In Boston, and a few other areas with commuter rail, I've heard (but would do a few trial runs to be sure) that it's possible to do some useful computer work during a train commute, although I couldn't see how anything requiring significant concentration would be possible.

Inspector,

Your approach to accounting for the time compliments that in the article, in which the writer suggests asking for more compensation for such a commute. I suspect yours is more useful as others, not so mindful of the time, will outcompete anyone who actually does this.

Gus

mtnrunner2 said...

Your solution of living in a place that's close to where you need to be is a great decision.

I just got out of anywhere I'd have to do a long commute and I've never looked back. Well, Buffalo and Denver are medium-to-large cities, but there are plenty of places where the commute is reasonable. I was in NY and it was hideous -- to me. Cravers of the urban might love it.

I've also purposely chosen living places near highways and for about 15 years have had commutes that are 95%+ at 65 mph. That helps A LOT.

If you do have to commute, and nice rail line can help in that you can actually read or do work that you can't do driving.

Out here in a rather eco-conscious Colorado with fairly sunny weather, many people bike to work and meld the exercise and commute parts of their lives. Mine's too far but if I were closer to work I might consider it.

Inspector said...

Yes, it's indeed more calculated than the suggestion the article makes. Really, I've only touched on the surface of the method by which you *begin* to think about this.
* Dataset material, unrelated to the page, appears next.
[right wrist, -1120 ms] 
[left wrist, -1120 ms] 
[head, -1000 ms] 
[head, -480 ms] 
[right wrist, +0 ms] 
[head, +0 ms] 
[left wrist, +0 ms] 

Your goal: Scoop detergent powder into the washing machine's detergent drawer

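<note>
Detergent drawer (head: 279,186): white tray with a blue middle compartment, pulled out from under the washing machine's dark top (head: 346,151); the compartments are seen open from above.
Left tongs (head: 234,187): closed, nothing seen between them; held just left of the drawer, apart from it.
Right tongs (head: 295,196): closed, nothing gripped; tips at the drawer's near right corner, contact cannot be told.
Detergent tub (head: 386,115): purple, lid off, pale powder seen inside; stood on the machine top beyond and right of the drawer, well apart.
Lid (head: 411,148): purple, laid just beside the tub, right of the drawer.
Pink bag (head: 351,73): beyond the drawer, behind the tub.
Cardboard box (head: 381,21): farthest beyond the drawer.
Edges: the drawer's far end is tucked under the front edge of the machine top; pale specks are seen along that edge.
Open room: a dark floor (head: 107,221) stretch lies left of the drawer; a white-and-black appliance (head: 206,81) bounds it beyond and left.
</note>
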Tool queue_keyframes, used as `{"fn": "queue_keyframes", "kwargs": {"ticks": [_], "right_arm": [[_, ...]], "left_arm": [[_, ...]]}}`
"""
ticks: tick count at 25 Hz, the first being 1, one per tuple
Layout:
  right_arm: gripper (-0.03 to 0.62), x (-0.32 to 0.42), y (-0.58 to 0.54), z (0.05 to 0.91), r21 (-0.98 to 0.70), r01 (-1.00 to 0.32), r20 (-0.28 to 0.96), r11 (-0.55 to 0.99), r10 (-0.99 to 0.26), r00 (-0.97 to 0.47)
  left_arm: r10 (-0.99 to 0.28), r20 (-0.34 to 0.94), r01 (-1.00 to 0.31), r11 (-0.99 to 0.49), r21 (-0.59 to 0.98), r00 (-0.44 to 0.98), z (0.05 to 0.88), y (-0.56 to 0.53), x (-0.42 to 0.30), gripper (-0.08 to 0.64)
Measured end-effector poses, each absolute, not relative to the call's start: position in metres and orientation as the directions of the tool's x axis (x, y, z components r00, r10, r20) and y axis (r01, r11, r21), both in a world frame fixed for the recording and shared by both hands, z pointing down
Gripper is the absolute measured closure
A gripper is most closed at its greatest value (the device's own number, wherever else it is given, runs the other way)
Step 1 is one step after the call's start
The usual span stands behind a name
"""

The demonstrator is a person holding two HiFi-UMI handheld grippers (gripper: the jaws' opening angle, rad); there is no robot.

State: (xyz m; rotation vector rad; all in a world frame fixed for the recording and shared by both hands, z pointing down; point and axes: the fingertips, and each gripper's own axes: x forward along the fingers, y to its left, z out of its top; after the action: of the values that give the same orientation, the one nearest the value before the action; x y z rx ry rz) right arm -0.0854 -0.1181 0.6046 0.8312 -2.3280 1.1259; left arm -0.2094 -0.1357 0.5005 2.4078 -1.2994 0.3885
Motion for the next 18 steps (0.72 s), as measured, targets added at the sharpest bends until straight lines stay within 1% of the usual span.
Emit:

That's "think about," not "act upon." Heh.

Looking at another aspect of this, subject, I've had both good commutes and bad commutes, and I'm not talking about the distance.

A longer distance, no-traffic commute was actually a pretty pleasant experience for me. But, then, I rather like driving. YMMV. But, then, like we've said this is nevertheless something to be considered "work" in terms of your pay calculations.

A high-traffic commute is another animal entirely. I could very much see that sort of thing contributing to all of the health and life problems the article talks about. I'd generally recommend just avoiding that sort of thing, although if you properly account for your time and are comfortable with the pay, it might help your mental (or other) health to just think of that time as simply something you're being paid to do. And it may actually be a bit less stressful than other things you're paid to do, depending on your job.

But again, that depends on all of the factors I've highlighted above, and, well, too many other factors to list. But the important part is that it's useful for people to *think* about these things in explicit terms.

Gus Van Horn said...

Back in Houston, the fourth-largest city in the country, we had a 15-20 minute commute from a nice neighborhood, and in the privacy of a car. And low rent. That's a hard combination to get.

I was recently actually contemplating a long (hypothetical) commute into New York: 90 minutes was probably a charitable estimate. New York would be fun for a while, but not THAT way.

Long-distance, no-traffic commutes would be okay for me: I get lots of good thinking done under such circumstances and could probably capture lots of it. But I was younger when I did those, and time has a way of becoming more precious as you go on. I'm not so sure I'd want one again.